(Columna publicada: 18 de marzo, 2017) – Cada cual a estas alturas tendrá su idea del asunto. La mía es que el tejemaneje con los servicios de salud ya pasa de castaño oscuro. Los costos de la atención médica, de las medicinas y la asistencia hospitalaria son exorbitantes. Ingresar a una sala de emergencia o de cuidados intensivos sin un buen seguro bajo el brazo o una cuenta de banco privilegiada puede convertirse en un acto suicida. El enrevesado sistema de cotizaciones, escalas y precios impuesto a la práctica médica por mandato mercantil con anuencia del gobierno exprime el bienestar de los pacientes como una naranja. Y el jugo, hasta la última gota, se lo beben por supuesto las grandes aseguradoras. Un tratamiento por cáncer, una insuficiencia renal o cardiaca pueden lanzar a cualquier infeliz a la ruina. Así ha sido por años y parece que nada cambiará.

El cuento va siendo largo y desgarrador, desde que a fines de los cuarenta el entonces presidente Truman recomendó al Congreso una propuesta de cobertura de salud universal que nunca prosperó. Eisenhower estuvo luego muy atareado con la naciente Guerra Fría. Los posteriores empeños de Kennedy fueron mucho más modestos que los de Truman, hasta que Johnson con sus enmiendas en 1965 a la Seguridad Social proporcionó asistencia médica subvencionada a los mayores de 65 años (Medicare) y a los pobres y discapacitados (Medicaid). En los setenta nada alentador prosperó, ni un proyecto de Nixon para garantizar niveles mínimos de seguros médicos ni otro del senador demócrata Edward Kennedy para brindar cobertura a casi todos los estadounidenses.

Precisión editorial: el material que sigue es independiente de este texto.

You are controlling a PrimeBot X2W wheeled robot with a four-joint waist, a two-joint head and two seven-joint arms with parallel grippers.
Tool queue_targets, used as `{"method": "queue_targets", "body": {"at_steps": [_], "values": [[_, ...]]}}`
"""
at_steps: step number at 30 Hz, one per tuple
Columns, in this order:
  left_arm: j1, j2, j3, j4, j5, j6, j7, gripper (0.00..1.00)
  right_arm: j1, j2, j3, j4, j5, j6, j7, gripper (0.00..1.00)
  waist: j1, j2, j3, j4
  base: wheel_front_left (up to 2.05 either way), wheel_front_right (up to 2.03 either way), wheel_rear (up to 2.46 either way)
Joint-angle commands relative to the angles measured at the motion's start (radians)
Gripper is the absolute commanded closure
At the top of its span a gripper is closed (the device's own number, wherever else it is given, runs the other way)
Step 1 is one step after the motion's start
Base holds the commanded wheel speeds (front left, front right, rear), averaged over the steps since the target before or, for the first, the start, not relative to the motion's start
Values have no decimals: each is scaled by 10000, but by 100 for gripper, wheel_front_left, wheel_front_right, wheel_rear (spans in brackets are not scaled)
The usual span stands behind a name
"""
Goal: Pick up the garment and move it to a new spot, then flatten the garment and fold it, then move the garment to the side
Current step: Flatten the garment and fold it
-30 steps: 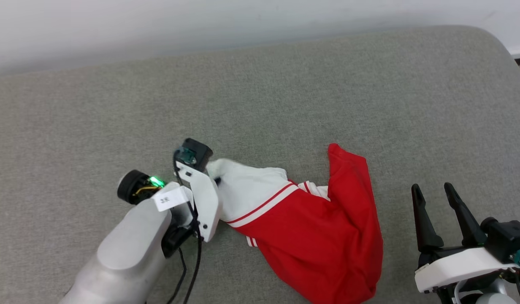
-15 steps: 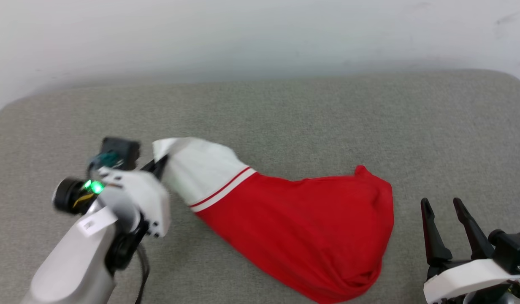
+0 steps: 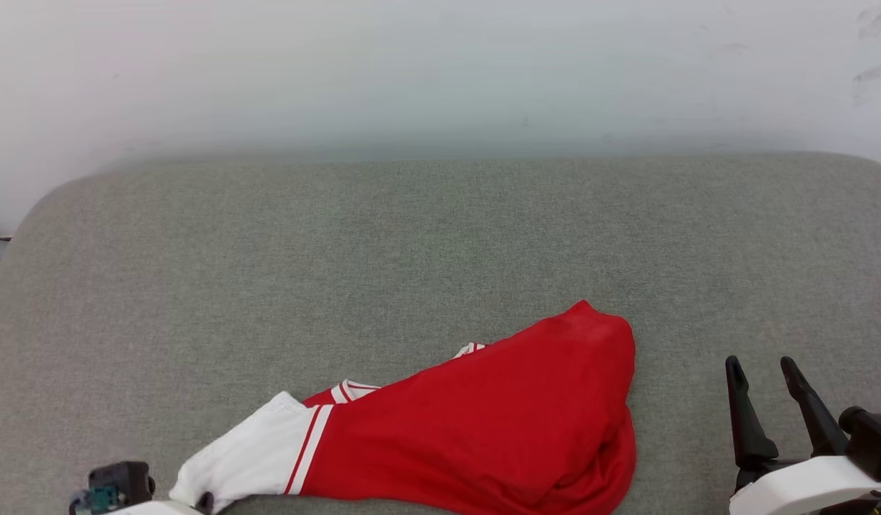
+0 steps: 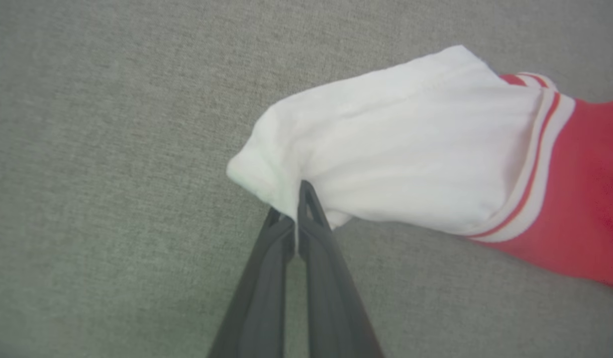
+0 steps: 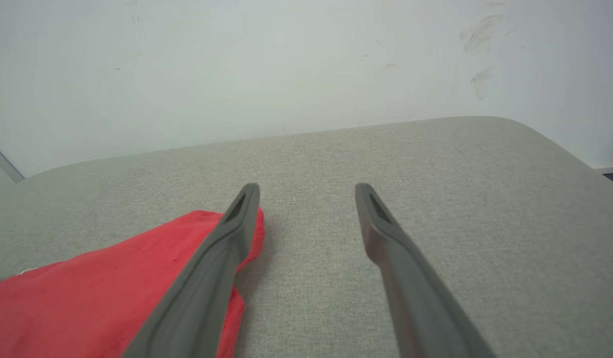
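Red garment (image 3: 483, 422), hem beyond view's edge

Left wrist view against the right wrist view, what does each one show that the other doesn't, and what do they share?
Left wrist view: the left claw shut on the edge of the white sleeve, with the red-and-white striped trim further along. Right wrist view: the right claw open and holding nothing, with the pale wall behind. Both: the red T-shirt lying on the grey fabric cushion.
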Motion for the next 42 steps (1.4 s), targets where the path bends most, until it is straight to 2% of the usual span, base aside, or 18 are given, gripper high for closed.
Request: {"method": "queue_targets", "body": {"at_steps": [1,5,6,7,8,17,21,32,40,42], "values": [[187,-162,-20,139,-147,-107,-93,100,49,12,-24,-82,-55,-7,67,0,1,0,-20,11,0,0,0],[141,-540,-146,476,-236,-326,-393,100,85,12,-18,-139,-56,-7,171,0,1,0,-102,3,0,0,0],[48,-620,-161,540,-231,-340,-491,60,106,12,-30,-154,-67,-7,205,0,1,0,-137,1,0,0,0],[-32,-680,-155,598,-204,-368,-610,3,129,12,-39,-169,-79,-7,232,0,1,0,-175,-6,0,0,0],[-135,-713,-147,591,-106,-418,-813,0,148,12,-53,-198,-87,-7,256,0,1,0,-201,-14,0,0,0],[-880,-911,-141,375,1080,-349,-3219,0,227,12,-251,-306,-93,-7,485,0,1,0,-459,-89,0,0,0],[-1025,-1037,-142,42,1474,-346,-3807,0,309,12,-370,-170,-39,-7,593,0,1,0,-530,-99,0,0,0],[-876,-1087,-294,-1376,2593,15,-4102,0,168,14,-478,441,232,-7,1361,0,1,0,-470,25,0,0,0],[-1089,-1184,-488,-1727,2840,141,-4067,0,-921,10,-277,1391,756,-7,2903,0,1,0,36,635,0,0,0],[-1228,-1258,-529,-1749,2855,128,-4075,0,-1401,-167,-153,1660,839,-7,3342,0,1,0,249,852,0,0,0]]}}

Durante su breve presidencia, Ford se limitó a tratar de poner freno al creciente costo para el fisco de los servicios de salud. Después, Carter buscó rescatar la vieja idea de un seguro médico para todos, pero el Congreso no prestó oídos. Ironías de la política: el campeón de la asistencia pública Edward Kennedy, que iba a disputarle la nominación presidencial demócrata a Carter en el 80, le retiró su respaldo al propósito. Una vez más los intereses políticos pudieron más que el bienestar ciudadano. Más adelante Reagan promulgó varias leyes dirigidas a reducir el gasto público en el sector, aunque también impulsó la primera gran expansión de los beneficios del Medicare, una ley que diecisiete meses más tarde, ya con Bush (padre) en la Casa Blanca, el Congreso derogó.

La agenda de salud de Bush se enfocó en reducir los gastos en el presupuesto de salud, considerados excesivos, y en luchar contra el fraude en el Medicare y Medicaid. El sucesor, Clinton, se lavó las manos con el asunto tras el fracaso de su tentativa de establecer cobertura médica asequible bajo la peregrina idea de una «competencia controlada». Luego Bush (hijo) puso en vigor un beneficio adicional al Medicare, el de las medicinas. Pero hasta 2010 nada hubo tan transformador como el Obamacare. Lo malo: se quedó a medias, no le puso coto a la avaricia de las firmas de seguros médicos y los hospitales privados, que han hecho de la prestación medica un acto de latrocinio sin paralelo. Lo bueno: entre otros beneficios proveyó seguro médico asequible a millones de personas que hasta entonces no lo tenían y expandió el Medicaid. Fue un paso adelante que ahora se va a desandar.

Y en esas otra vez estamos. Dándole vueltas a la noria. Con el presupuesto —claro está— corto, y temores sobrados de que una mayor intervención del gobierno para proteger la salud de la población —como correspondería— se interprete como una transgresión a la libertad individual y el triunfo de la «medicina socializada», un tabú. De manera que en el fondo, además de económico, el dilema es dogmático, de índole conceptual. Y poco cambiará mientras los servicios médicos se cobren como mercancía, y los pacientes los paguen como clientela.